# Your instructions:
In how many lines of the records does "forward" appear? Answer with one number.

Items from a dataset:
===============
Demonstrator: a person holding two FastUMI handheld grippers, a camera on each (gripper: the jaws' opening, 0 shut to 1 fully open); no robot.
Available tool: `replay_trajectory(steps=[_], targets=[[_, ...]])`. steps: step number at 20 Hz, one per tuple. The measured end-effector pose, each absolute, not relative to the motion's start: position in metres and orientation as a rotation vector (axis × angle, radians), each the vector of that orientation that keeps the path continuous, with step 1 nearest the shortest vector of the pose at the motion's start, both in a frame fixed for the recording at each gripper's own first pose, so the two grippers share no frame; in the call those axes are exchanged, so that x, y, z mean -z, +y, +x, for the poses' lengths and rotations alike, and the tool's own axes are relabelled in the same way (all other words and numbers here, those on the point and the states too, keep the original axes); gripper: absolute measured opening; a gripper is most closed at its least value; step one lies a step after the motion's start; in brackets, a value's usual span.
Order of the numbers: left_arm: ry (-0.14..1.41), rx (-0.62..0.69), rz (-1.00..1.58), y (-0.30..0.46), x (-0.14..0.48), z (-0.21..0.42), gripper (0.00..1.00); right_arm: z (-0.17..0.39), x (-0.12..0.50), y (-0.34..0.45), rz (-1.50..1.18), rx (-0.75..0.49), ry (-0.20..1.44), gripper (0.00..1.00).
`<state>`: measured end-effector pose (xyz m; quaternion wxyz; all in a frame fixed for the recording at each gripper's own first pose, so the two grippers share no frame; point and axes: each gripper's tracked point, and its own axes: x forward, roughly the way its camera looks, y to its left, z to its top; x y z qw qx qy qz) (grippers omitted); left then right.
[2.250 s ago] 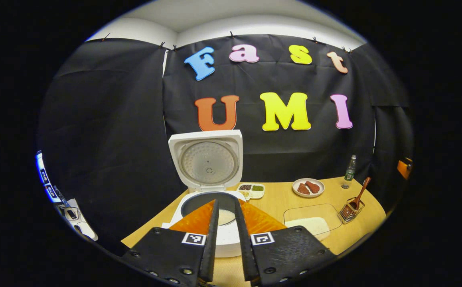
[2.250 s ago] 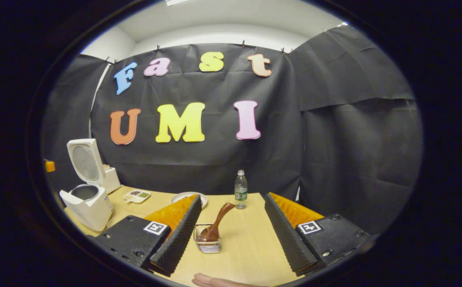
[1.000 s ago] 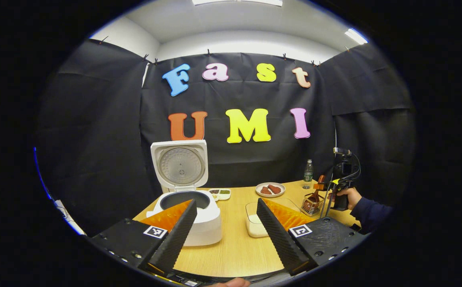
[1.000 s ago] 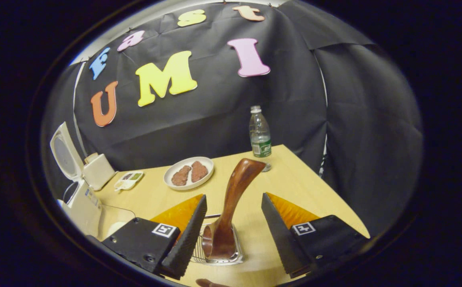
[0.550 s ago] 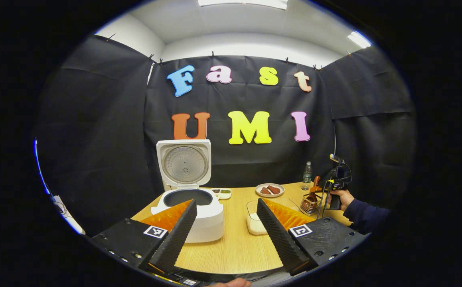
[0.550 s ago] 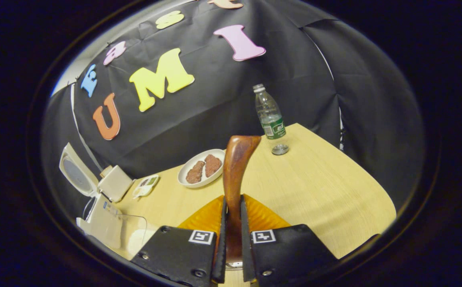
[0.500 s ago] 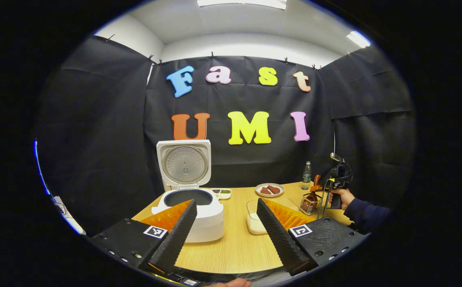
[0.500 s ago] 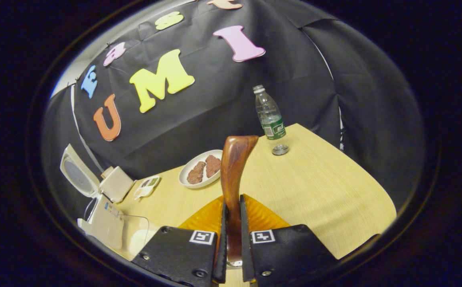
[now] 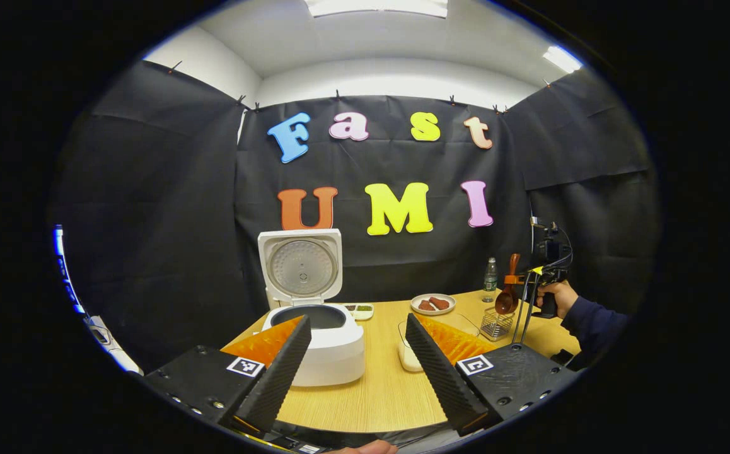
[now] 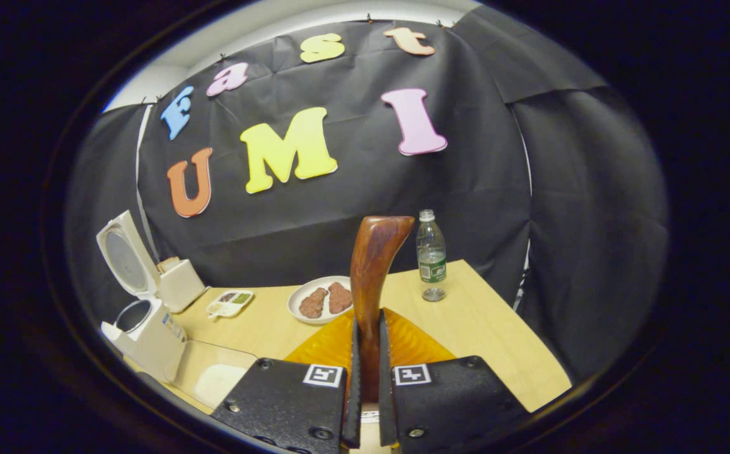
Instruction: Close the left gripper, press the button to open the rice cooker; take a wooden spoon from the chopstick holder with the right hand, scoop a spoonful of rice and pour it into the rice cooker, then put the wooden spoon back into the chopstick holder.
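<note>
The white rice cooker (image 9: 321, 343) stands on the table with its lid (image 9: 302, 268) up and its dark pot showing. My left gripper (image 9: 355, 323) hovers open in front of it, holding nothing. To the right, a hand (image 9: 552, 296) holds my right gripper (image 9: 515, 279), shut on the brown wooden spoon (image 9: 506, 297), whose bowl hangs just above the wire chopstick holder (image 9: 496, 323). In the right gripper view, my right gripper (image 10: 368, 323) clamps the spoon handle (image 10: 371, 271), which rises upright between the fingers. The clear rice container (image 10: 214, 378) lies beside the rice cooker (image 10: 144, 340).
A plate of brown meat (image 10: 321, 299), a small compartment dish (image 10: 229, 302), a water bottle (image 10: 431, 255) and its cap (image 10: 433, 294) stand along the table's far side. A white box (image 10: 179, 284) sits behind the cooker. The table's right edge runs near the bottle.
My left gripper opened and drew back from the cooker. My right gripper shut on the spoon handle and lifted the spoon up out of the chopstick holder.
</note>
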<state>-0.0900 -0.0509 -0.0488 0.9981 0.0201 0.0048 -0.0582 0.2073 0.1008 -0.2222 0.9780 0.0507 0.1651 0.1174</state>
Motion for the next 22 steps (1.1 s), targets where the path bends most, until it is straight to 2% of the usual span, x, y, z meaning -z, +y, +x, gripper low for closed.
replay_trajectory(steps=[1, 5, 12, 17, 22], targets=[[0.004, 0.108, 0.043, -0.049, 0.047, -0.091, 0.95, 0.204, 0.212, 0.107, 0.089, -0.243, 0.308, 0.13], [-0.011, 0.110, 0.054, -0.049, 0.044, -0.100, 0.95, 0.185, 0.189, 0.132, 0.076, -0.236, 0.258, 0.14], [-0.006, 0.071, 0.036, -0.026, 0.045, -0.104, 0.95, 0.148, 0.173, 0.217, 0.014, -0.328, 0.169, 0.14], [0.000, 0.047, 0.025, -0.016, 0.046, -0.104, 0.95, 0.126, 0.204, 0.274, 0.022, -0.391, 0.158, 0.14], [0.004, 0.044, 0.041, -0.012, 0.050, -0.106, 0.95, 0.138, 0.272, 0.292, -0.024, -0.332, 0.246, 0.14]])
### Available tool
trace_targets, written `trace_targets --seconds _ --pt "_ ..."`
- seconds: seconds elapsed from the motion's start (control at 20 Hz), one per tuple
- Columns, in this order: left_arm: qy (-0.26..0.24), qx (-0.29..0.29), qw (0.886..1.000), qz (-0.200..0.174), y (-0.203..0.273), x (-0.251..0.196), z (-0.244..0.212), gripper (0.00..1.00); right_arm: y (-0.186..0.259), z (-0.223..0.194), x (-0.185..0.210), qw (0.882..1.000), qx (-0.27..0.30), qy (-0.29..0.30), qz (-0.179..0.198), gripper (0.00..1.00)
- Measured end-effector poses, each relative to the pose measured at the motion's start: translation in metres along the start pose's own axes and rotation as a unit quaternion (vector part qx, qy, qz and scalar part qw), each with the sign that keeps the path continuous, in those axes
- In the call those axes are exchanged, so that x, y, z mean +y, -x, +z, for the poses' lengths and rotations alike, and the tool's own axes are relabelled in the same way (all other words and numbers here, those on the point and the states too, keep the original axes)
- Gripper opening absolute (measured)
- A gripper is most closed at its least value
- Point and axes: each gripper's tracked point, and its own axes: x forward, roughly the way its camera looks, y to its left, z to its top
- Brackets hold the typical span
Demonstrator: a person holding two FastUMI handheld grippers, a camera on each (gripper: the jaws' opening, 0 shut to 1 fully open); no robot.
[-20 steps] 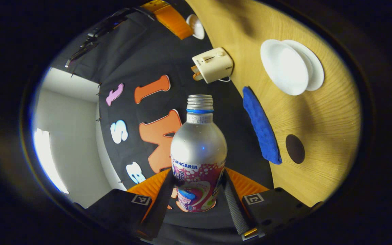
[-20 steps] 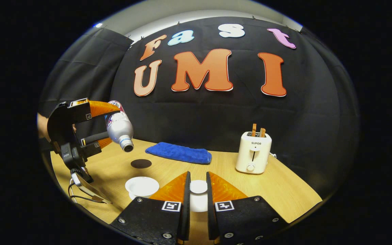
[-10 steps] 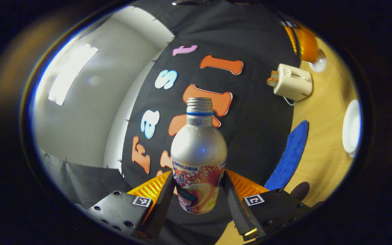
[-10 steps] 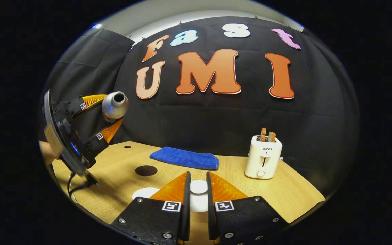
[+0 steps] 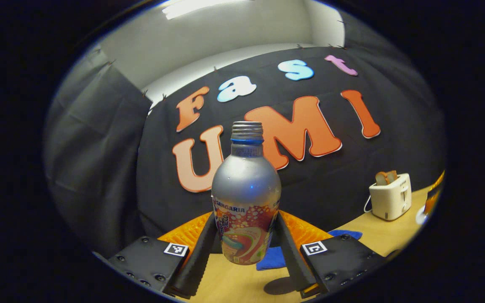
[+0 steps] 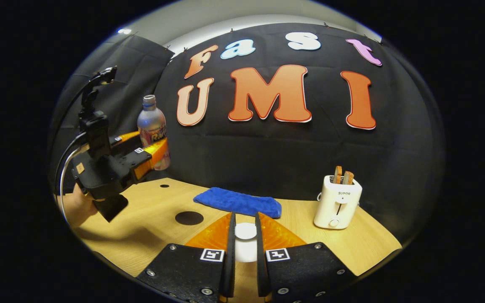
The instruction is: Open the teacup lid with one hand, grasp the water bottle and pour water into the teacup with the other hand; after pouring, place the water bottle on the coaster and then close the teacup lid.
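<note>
Left tongs (image 6: 152, 151): at the far left of the right gripper view, raised above the worktop (image 6: 150, 223), both fingers pressed on the lower body of the water bottle (image 6: 153, 130); a hand (image 6: 76, 206) shows below the tool.
Water bottle: upright, clear of the worktop, cap end up; in the left gripper view the bottle (image 5: 244, 198) stands between the two fingers of the left tongs (image 5: 244, 248), which grip its printed lower part.
Coaster (image 6: 189, 218): a dark round disc lying flat on the worktop, below and to the right of the raised bottle, bare.
Blue cloth (image 6: 238, 202): lying flat behind the coaster, near the back wall.
Right tongs (image 6: 245, 248): narrow, fingers closed on a white lid (image 6: 246, 231) held between them, above the worktop.
Teacup: I cannot make it out from here.
Toaster (image 6: 337, 202): on the right of the worktop, upright, two slices sticking up from it, well apart from the cloth.
</note>
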Motion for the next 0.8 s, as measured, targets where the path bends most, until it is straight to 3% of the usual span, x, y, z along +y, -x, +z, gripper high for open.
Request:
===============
# Expected output:
2